Con los objetivos del milenio, al mismo tiempo, la ONU promueve la salud materna y la emancipación de las mujeres, como fundamento de una organización más racional de la vida social y medio para alcanzar un equilibrio en el desarrollo humano. En mi opinión es ésta la línea de trabajo principal, no sólo para el movimiento feminista, sino para todo ser humano que se precie de poseer la capacidad de ser racional y toda institución que busque la mejora de la vida humana. Pero es claro también que las prácticas que desarrollan una sexualidad polimorfa, no convencional, por fuera de la familia monógama y patriarcal, contribuyen a su modo a reducir las tasas de natalidad. Así que nada se puede objetar desde el punto de vista que estamos adoptando. El problema está en fijar los límites que necesariamente han de marcar la vida humana, y por tanto la sexualidad en tanto que humana.

La naturaleza de esos límites es histórica. En nuestros días esos límites están establecidos por la Declaración Universal de los Derechos Humanos de la Asamblea General de la ONU de 1948, y demás declaraciones internacionales que complementan esa base jurídica. La cuestión es saber que esos derechos fundamentales nos comprometen a todos moralmente, y que debemos dirigir nuestra acción en el sentido de completar su realización universal.
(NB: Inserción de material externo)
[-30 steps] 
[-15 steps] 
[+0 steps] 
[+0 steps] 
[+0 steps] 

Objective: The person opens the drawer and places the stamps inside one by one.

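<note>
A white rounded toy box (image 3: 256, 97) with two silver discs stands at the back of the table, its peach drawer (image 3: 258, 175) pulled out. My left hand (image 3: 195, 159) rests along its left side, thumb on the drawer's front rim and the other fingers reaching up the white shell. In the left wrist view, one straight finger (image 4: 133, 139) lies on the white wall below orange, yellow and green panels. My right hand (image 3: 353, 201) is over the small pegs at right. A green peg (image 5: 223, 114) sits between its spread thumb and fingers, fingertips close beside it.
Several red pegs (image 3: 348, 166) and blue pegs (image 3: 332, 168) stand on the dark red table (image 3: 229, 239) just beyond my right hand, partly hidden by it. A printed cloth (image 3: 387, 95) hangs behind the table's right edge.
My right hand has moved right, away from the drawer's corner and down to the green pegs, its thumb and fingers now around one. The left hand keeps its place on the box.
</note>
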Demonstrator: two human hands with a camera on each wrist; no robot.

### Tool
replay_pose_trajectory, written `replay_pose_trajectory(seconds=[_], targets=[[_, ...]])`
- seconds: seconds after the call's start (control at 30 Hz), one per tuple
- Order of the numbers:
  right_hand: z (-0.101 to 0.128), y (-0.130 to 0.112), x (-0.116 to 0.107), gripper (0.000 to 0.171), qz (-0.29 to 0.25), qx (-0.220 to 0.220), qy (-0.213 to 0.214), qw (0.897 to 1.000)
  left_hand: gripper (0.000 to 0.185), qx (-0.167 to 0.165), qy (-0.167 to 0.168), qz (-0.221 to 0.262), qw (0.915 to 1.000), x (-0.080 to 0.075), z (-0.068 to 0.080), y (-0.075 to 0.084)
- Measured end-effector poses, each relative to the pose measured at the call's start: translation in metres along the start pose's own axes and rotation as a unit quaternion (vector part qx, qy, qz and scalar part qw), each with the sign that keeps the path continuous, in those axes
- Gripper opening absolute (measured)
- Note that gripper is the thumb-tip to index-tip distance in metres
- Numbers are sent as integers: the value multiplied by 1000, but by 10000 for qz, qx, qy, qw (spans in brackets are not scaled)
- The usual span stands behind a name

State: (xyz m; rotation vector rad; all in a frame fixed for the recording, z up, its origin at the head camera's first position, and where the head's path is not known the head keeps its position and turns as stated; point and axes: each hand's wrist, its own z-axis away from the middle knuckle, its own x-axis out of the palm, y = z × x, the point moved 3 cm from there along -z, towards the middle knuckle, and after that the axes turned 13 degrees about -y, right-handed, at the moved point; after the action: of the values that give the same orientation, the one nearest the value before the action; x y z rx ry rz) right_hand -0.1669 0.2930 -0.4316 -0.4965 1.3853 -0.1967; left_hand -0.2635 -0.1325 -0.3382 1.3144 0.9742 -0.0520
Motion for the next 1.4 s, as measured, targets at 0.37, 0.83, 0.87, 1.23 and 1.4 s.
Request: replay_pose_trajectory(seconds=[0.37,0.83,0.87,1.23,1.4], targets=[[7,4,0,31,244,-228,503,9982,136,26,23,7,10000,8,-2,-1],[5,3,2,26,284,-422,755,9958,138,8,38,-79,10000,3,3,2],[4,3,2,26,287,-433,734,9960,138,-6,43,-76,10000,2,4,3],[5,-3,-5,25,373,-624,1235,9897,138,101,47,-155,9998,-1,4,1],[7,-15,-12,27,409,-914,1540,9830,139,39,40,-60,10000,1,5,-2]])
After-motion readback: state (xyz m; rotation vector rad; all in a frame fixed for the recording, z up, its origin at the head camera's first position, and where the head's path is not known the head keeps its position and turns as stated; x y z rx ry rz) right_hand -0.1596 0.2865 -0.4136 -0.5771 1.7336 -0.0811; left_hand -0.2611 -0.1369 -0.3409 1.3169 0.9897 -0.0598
Esa línea de trabajo es la que se está perdiendo en las décadas del neoliberalismo y la globalización. El imperialismo euro-americano ha buscado eliminar las expectativas de emancipación humana que se abrieron tras la Segunda Guerra Mundial. Los nuevos movimientos internacionales que se están desarrollando en la resistencia contra ese imperialismo, nos muestran que todavía hay perspectivas emancipatorias para la humanidad. Pero es una desgracia que la sociedad española, incluido el movimiento de mujeres, no haya sido consecuente con los requerimientos de la razón en esta coyuntura histórica, y nos encontremos inmersos en una marea conservadora con perspectivas nada halagüeñas para todos. Ese movimiento antirracional no es extraño en un Estado como el español, con una larga historia de oscurantismo. Y también es fácil perder la perspectiva en medio del combate diario. Pero debemos tener claro cuál es el enemigo a batir y no perdernos en falsas polémicas que benefician la ganancia de los oportunistas.